Judge vacates Great North Innocence Project client’s decades-old murder conviction

Today, the Great North Innocence Project (GNIP) announced that North Dakota’s Ramsey County District Court has overturned Werner Rümmer-Kunkel’s 1995 murder conviction. Mr. Rümmer-Kunkel has spent 31 years in prison for a crime he did not commit.

Upon learning that his conviction was vacated, Mr. Rümmer-Kunkel said, “I refuse to let three decades of wrongful imprisonment define me. I am hurt, but I am not angry. I am looking only to heal, to spend time with my family, and to be the best man that I can be. I am grateful to the Court and to my lawyers at the Great North Innocence Project and Ringstrom DeKrey.”

In 1995, a jury found Mr. Rümmer-Kunkel guilty of Gilbert Fassett’s murder. Nine years earlier, on August 10, 1986, berry pickers had discovered Mr. Fassett’s body on a wooded hillside on the Spirit Lake Reservation near Devils Lake, North Dakota. He had been stabbed over 100 times.

During a January 2026 evidentiary hearing, Mr. Rümmer-Kunkel’s legal team presented newly discovered evidence that the State violated Mr. Rümmer-Kunkel’s due process rights by withholding witness statements that would have contradicted the State’s timeline of the case and established Mr. Rümmer-Kunkel’s innocence. GNIP also presented forensic evidence further establishing that Mr. Rümmer-Kunkel could not have been Mr. Fassett’s killer.

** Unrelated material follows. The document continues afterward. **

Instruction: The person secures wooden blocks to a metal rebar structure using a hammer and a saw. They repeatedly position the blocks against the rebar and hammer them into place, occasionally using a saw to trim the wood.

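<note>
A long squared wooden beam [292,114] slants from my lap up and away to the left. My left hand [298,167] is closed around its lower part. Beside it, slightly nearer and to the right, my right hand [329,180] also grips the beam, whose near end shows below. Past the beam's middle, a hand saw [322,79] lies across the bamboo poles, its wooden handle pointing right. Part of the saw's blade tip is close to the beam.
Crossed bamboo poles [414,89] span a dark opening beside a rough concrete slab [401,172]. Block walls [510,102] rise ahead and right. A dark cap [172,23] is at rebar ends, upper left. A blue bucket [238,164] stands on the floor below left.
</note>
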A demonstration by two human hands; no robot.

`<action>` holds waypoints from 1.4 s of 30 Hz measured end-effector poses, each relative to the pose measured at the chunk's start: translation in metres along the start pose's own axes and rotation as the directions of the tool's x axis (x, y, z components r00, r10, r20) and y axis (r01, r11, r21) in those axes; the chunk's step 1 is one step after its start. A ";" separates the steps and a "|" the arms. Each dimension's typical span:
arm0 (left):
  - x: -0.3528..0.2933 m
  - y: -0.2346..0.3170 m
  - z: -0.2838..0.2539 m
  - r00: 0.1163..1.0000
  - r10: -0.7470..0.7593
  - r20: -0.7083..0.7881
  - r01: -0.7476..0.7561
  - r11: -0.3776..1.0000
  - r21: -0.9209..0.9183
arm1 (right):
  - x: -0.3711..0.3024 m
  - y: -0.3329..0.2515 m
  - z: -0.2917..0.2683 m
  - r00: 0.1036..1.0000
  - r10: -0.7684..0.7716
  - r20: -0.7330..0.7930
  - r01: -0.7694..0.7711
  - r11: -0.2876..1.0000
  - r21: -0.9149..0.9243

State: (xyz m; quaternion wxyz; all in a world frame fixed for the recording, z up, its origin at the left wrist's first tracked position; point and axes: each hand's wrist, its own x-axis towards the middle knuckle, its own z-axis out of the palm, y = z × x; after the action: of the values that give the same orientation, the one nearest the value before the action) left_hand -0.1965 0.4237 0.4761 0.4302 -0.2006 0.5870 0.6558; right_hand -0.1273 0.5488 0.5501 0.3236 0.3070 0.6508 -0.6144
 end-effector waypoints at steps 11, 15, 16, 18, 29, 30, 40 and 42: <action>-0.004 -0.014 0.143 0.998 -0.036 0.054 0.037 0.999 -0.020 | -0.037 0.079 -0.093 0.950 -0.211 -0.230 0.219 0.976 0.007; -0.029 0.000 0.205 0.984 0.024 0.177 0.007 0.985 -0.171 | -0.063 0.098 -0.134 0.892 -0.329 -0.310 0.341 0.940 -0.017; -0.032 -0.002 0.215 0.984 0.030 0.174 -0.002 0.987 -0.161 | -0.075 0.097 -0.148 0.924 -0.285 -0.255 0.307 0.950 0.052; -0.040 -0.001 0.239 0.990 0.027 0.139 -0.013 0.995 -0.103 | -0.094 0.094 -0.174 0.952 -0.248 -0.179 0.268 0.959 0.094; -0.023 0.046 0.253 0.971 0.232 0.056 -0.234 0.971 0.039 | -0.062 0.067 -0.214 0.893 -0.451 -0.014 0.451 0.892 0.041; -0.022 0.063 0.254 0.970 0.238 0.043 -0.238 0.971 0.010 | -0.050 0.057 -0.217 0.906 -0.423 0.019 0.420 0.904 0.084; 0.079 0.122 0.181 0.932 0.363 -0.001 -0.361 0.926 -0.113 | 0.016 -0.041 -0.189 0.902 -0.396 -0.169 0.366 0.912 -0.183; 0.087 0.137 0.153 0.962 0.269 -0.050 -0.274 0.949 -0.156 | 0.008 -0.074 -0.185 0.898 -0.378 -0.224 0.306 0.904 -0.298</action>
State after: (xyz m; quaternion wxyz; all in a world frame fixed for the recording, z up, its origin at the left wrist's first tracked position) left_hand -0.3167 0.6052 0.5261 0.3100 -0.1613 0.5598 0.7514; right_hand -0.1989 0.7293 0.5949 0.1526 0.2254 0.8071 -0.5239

In the order vacating Mr. Rümmer-Kunkel’s conviction, Judge Narum found that “the State failed to disclose exculpatory evidence entitling Kunkel to relief” and that “the evidence as a whole, including the newly discovered evidence, shows Kunkel cannot be the person committing the crime in the State’s timeline.”

After receiving the judge’s order, GNIP Legal Director James Mayer said, “This case illustrates yet again the risk of locking someone up for life based on questionable testimony from jailhouse informants. Helping Werner and his family get justice has been the honor of a lifetime.”

GNIP pro bono partner Dane DeKrey of Ringstrom DeKrey said, “The way I felt when I learned Werner’s conviction was overturned is indescribable. It’s something you chase your whole life as a lawyer. And as great as that was, it pales in comparison to the relief I feel for Werner. He’s the true hero here.”

Seeking Post-Conviction Relief

After several failed attempts at obtaining post-conviction relief on his own, Mr. Rümmer-Kunkel contacted the Great North Innocence Project who agreed to take his case. The legal team presented their findings at an evidentiary hearing in January 2026.

GNIP’s legal team presented the new forensic evidence contradicting the State’s timeline of the crime and demonstrating the State committed a Brady violation by withholding exculpatory witness statements from Mr. Rümmer-Kunkel’s defense counsel. Finally, they also presented evidence that the State allowed critical untested crime scene evidence, including Mr. Fassett’s clothing, to be lost or intentionally destroyed, thus preventing testing and analysis that could reveal the identity of the true perpetrator. After hearing the evidence, the Court issued a detailed 60-page order, concluding that Mr. Rümmer-Kunkel did not receive a fair trial and that his conviction cannot stand.

Next Steps

GNIP and its pro bono partners at Ringstrom DeKrey have filed a motion seeking Mr. Rümmer-Kunkel’s immediate release while the State decides whether it will appeal, retry him, or dismiss the charges.

Mr. DeKrey added about the process, “They say the arc of the moral universe is long, but it bends towards justice. Werner’s case really tested Dr. King’s words. But he will be free at last, and that is truly incredible.”